As with many parables, the twist in the tale comes at the end, when the rich man wants his brothers to be sent a warning by means of Lazarus. And Abraham says, “if they will not listen either to Moses or to the prophets, they will not be convinced even if someone should rise from the dead.”

Beyond the basic lesson of the moral tale, this parable is about the Resurrection. Jesus, like Lazarus, was counted as nothing by the world which rejected him and put him to death. The rich man simply didn’t see Lazarus when he was alive, or if he did just assumed that he was getting what he deserved.

So too Jesus was treated as a criminal, a blasphemer, one who was under the curse of God, by people who really believed that this was true. They simply couldn’t see that Jesus was innocent. The resurrection was God’s vindication of that innocent victim. The resurrection reveals that God is for the victim and not against him.

The resurrection therefore also reveals the wrongness of the way human beings tend to live. Human society tends to seek its own security by creating victims and scapegoats, people who “don’t count” and so can be excluded and ignored.

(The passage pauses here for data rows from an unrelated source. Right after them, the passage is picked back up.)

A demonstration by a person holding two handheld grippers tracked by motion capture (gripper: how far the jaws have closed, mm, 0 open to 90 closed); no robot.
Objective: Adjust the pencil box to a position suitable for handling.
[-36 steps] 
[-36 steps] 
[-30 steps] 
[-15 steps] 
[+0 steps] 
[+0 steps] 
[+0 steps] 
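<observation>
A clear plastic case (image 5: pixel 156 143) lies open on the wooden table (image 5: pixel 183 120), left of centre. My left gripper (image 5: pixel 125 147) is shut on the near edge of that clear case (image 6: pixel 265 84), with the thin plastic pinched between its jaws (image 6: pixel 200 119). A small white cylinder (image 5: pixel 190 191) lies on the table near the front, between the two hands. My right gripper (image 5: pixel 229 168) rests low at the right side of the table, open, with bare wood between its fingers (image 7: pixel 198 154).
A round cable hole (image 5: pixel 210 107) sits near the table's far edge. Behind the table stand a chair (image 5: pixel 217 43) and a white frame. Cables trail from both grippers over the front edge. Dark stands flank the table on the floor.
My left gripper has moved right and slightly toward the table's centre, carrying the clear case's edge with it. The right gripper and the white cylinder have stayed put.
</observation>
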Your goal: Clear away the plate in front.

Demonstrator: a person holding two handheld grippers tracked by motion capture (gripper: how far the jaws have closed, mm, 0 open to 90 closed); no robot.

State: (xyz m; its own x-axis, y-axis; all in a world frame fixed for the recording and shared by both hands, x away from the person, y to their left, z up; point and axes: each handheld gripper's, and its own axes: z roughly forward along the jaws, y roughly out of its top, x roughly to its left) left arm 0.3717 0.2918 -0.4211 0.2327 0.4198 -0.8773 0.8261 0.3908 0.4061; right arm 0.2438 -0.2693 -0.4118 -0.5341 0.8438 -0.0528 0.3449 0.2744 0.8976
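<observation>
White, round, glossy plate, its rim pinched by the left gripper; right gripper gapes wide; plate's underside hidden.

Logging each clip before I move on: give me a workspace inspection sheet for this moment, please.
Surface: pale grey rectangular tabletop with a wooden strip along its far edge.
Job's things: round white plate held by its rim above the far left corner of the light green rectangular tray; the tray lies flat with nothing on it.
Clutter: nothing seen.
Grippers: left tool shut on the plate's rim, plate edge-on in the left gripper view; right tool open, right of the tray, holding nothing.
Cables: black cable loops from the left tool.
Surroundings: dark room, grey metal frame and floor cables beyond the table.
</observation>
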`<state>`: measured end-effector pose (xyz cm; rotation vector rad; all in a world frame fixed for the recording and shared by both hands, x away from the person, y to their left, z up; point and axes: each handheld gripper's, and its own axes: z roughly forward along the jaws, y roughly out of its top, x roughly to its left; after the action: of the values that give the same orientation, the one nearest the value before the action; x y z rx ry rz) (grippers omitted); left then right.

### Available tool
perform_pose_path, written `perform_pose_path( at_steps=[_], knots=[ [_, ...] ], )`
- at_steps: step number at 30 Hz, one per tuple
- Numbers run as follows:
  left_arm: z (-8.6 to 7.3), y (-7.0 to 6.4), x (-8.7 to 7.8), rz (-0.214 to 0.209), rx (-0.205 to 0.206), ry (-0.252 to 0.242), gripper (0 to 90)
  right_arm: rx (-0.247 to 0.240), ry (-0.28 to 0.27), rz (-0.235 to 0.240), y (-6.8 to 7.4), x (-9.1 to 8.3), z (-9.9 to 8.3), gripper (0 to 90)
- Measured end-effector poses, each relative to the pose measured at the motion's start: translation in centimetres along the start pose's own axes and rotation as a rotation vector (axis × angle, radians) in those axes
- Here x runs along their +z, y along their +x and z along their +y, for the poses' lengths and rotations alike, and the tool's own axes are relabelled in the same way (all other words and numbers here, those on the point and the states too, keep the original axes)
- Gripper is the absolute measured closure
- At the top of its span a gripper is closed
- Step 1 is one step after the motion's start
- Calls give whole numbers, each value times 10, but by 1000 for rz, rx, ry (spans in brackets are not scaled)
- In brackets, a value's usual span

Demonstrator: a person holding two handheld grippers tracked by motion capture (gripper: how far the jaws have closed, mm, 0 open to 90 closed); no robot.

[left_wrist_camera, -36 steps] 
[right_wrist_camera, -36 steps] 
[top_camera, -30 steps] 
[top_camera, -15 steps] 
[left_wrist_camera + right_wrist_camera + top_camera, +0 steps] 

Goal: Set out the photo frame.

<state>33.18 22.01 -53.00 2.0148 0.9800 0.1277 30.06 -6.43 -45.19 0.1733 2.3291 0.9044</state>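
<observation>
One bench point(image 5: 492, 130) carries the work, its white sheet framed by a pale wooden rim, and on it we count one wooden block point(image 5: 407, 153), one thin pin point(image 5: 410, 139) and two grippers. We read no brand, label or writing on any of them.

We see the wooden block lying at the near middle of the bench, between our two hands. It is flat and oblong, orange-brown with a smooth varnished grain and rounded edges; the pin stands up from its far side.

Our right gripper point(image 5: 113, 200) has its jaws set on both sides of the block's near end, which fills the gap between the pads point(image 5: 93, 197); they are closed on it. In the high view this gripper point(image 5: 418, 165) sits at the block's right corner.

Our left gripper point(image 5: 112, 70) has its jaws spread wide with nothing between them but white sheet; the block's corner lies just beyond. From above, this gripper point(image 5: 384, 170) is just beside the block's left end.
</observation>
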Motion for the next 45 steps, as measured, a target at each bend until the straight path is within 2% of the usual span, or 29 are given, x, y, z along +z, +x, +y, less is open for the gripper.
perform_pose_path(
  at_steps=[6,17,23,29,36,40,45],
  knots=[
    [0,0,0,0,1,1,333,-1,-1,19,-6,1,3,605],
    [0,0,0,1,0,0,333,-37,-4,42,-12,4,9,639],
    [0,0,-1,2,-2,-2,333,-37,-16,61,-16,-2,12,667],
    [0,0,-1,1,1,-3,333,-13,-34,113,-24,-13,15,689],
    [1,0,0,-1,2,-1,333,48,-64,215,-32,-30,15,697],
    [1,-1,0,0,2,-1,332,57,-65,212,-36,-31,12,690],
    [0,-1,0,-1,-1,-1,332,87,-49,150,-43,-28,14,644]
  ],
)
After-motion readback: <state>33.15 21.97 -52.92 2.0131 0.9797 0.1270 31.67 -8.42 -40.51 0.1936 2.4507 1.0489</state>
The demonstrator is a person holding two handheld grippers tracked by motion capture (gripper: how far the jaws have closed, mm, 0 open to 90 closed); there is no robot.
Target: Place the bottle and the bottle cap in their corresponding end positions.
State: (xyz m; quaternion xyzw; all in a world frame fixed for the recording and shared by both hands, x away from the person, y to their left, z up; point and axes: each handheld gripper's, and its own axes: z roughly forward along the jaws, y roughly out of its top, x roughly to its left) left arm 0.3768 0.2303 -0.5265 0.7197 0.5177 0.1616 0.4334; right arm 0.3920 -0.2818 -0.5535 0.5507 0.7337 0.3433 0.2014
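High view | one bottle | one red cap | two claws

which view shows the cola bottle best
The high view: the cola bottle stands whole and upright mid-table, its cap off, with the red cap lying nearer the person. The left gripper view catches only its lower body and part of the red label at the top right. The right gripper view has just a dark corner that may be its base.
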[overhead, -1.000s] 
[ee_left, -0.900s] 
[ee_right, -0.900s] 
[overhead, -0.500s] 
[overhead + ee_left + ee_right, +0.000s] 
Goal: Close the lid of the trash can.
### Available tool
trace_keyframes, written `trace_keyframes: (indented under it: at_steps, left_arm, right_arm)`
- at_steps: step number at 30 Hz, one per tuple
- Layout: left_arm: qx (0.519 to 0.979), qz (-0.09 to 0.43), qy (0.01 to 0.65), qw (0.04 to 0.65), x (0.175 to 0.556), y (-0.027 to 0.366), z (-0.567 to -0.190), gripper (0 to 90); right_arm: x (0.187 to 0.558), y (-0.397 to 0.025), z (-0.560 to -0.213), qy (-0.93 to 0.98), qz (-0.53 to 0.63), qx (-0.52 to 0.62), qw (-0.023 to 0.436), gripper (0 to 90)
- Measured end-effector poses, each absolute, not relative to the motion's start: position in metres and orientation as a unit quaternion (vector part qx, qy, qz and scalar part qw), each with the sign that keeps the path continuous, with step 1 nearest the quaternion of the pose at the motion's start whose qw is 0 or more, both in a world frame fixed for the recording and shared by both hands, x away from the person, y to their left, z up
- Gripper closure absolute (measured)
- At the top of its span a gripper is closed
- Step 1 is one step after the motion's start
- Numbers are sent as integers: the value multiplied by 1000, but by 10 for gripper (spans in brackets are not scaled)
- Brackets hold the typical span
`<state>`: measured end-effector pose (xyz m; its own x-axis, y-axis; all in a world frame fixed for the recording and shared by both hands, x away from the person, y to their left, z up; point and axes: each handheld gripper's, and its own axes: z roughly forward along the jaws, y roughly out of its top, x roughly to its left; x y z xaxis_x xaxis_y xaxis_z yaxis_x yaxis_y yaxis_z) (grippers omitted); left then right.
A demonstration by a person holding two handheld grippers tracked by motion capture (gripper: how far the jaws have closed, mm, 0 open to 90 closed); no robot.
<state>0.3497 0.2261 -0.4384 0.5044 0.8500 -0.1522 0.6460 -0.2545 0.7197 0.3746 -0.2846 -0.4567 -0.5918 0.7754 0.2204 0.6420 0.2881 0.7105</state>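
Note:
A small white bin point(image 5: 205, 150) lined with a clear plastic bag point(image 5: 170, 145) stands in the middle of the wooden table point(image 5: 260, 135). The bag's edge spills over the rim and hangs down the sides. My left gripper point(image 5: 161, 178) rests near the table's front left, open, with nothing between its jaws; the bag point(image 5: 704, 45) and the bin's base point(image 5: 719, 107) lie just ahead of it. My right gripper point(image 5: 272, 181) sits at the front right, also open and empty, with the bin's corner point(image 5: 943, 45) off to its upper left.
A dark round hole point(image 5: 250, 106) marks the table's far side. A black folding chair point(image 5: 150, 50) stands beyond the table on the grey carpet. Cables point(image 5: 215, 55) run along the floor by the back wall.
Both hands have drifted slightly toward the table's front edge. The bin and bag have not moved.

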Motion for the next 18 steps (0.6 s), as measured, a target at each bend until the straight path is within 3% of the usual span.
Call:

A few months ago the Evening Standard launched a stirring campaign about the dispossessed in London which you may have seen. It revealed that all over London, on run down council estates and elsewhere, people are living in debt and poverty, without opportunities for jobs or education, trapped on the margins of society. And so often this is within a few hundred yards of posh houses, expensive restaurants, swish nightclubs.

This isn’t news to the Church which has been ministering in these areas all along, and it won’t be news to us here in Camden. But it’s amazing that it took a front page journalistic campaign to bring this to the notice of Londoners in general. So many people simply didn’t know, couldn’t see, what life was like for hundreds of thousands of people in the capitol. We don’t see the excluded people, the victims, so long as we are comfortable and safe.

The resurrection reverses all that. The humble and meek are indeed lifted up, raised even from the death that human violence inflicted. The resurrection is God’s judgement on a society which survives by creating victims. But it is also God’s inauguration of a new society, of his kingdom. The old order of sin and death gives way as God exposes and reverses the extent to which we have been complicit in it.

The Church always looks to Jesus. She is continually being taught by the Lord who was put to death for our sins and raised for our justification, and who sends his spirit to inaugurate his kingdom, his new life, in our lives.

The Church in this society in which there is so much exclusion, so much need, must be continually proclaiming and living the Gospel of the risen victim. Jesus risen from the dead alone undoes the sinful ordering of human society and makes new life possible for everyone – for the poor and dispossessed at our gates, and even, if they can but believe, for the rich and powerful.